= Hole-board test =

The hole-board test (HBT) is an experimental method used in scientific research to measure anxiety, stress, neophilia and emotionality in animals. Because of its ability to measure multiple behaviors it is a popular test in behavioral pharmacology, but the results are controversial.

== Concept ==
The HBT was designed in the 1970s to mitigate the flaws of the open field test (OFT), another animal model that measures anxiety and exploratory behavior. Exploratory behavior requires a choice to be made to explore, but since the OFT is just a brightly lit area, the animal doesn't have a choice. The OFT also doesn't differentiate between locomotion and exploration.

The HBT apparatus is an area with walls around it to prevent escape. The floor of the area is covered with holes. Over the years the HBT apparatus has become more complex. Modern devices are now monitored by computer and have infrared beams.

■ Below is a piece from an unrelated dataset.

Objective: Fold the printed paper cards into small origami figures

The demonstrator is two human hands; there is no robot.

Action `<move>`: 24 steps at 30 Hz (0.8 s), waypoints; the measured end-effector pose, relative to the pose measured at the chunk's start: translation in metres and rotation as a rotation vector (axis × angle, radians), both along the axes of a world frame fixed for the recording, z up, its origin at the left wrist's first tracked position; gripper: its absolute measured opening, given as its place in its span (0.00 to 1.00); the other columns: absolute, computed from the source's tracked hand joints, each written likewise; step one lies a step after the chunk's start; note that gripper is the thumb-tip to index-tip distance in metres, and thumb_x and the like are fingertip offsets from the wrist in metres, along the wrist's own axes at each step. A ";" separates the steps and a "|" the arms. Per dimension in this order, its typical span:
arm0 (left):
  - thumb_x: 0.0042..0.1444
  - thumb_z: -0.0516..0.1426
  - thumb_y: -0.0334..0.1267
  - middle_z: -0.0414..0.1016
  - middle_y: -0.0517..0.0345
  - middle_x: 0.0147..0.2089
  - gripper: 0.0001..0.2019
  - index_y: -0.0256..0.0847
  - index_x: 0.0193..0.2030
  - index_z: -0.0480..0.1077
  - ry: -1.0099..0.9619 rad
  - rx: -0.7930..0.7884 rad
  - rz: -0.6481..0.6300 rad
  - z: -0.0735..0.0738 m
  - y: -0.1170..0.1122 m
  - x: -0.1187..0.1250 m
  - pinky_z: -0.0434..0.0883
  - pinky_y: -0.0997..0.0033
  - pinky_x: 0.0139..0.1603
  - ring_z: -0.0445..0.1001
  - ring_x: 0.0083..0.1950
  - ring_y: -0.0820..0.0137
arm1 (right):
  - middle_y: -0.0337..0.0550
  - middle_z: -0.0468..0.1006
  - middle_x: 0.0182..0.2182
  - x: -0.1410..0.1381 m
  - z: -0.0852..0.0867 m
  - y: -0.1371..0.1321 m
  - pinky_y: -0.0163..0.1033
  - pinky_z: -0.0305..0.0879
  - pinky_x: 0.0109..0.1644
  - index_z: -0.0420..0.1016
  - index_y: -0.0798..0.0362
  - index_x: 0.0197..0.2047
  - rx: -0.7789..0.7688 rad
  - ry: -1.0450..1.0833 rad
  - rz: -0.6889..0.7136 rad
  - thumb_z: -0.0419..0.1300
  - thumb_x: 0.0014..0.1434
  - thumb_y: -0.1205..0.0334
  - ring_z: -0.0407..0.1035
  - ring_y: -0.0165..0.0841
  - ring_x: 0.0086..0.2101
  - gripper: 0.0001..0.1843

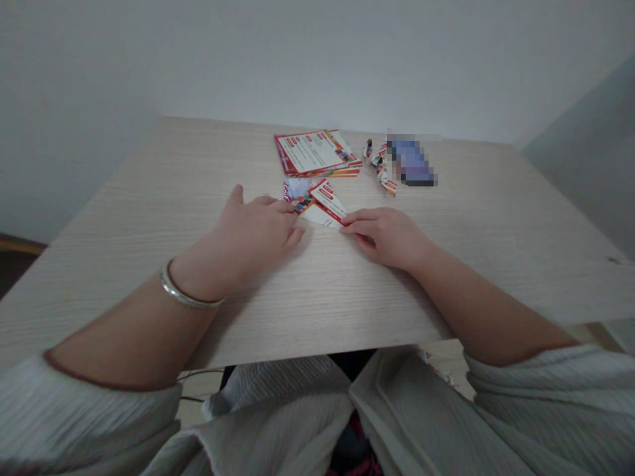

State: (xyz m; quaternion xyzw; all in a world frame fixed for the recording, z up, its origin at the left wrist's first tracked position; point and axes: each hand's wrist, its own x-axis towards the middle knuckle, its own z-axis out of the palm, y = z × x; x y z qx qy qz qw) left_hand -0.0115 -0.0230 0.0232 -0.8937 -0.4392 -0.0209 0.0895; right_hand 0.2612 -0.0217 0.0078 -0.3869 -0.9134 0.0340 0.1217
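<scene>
A folded paper leaflet (322, 213) lies on the table between my hands, with a white face, red edging and a colourful printed part. One flap with red labels is folded over its right side. My left hand (253, 228) rests palm down at the leaflet's left end. Its fingers are spread, the fingertips touching the paper and the little finger sticking out to the left. At the right corner, my right hand (384, 235) pinches the leaflet between thumb and fingers. The fingertips of my left hand cover part of the printed side.
Behind the leaflet lies a stack of similar printed sheets (315, 152). To its right are several small folded paper pieces (381, 168), beside a pixelated phone-like object (413, 162). The pale wooden table (307, 291) meets a wall at the back.
</scene>
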 end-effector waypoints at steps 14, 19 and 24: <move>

The three common activities are head dipping, rearing, and locomotion. Head dipping is commonly defined as when the animal puts his head into the hole until its ears are level with the floor or in modern devices when it breaks the infrared beam. Rearing is when the animal stands on its hind legs. Locomotion is the animal moving to a different area with all four paws. If the animal moves into the central area it is as separate observation because the central area is the most threatening to animals. These three behaviors are exploratory and the more they occur, the less anxious the animal is. On the other hand, if the animal doesn't show these behaviors, then it is more anxious.

== Scientific procedure ==
The procedure of this experiment can be modified depending on the behavior being measured. To examine anxiety a single animal is placed in the apparatus for five minutes where it is observed and then removed. Another animal that has been injected with an anxiolytic agent is then placed in the apparatus and then observed. Increased dose of anxiolytics leads to sedation.

To observe neophilia and learning behavior, the test is typically done multiple times. As the tests go on, the number of head dipping decreases because the animal has now gotten used to the arena. These tests can also have objects in the area to promote exploratory behaviors. Animals in areas with objects showed increased locomotion compared to animals in areas without objects.

== Controversy ==
Since the root cause of anxiety is idiopathic, animal models are difficult to create and therefore flawed. But because changes are seen through administration of anxiolytic agents, they are pharmacologically proven. The HBT studies show inconsistent results when administering known anti-anxiety medication such as benzodiazepines.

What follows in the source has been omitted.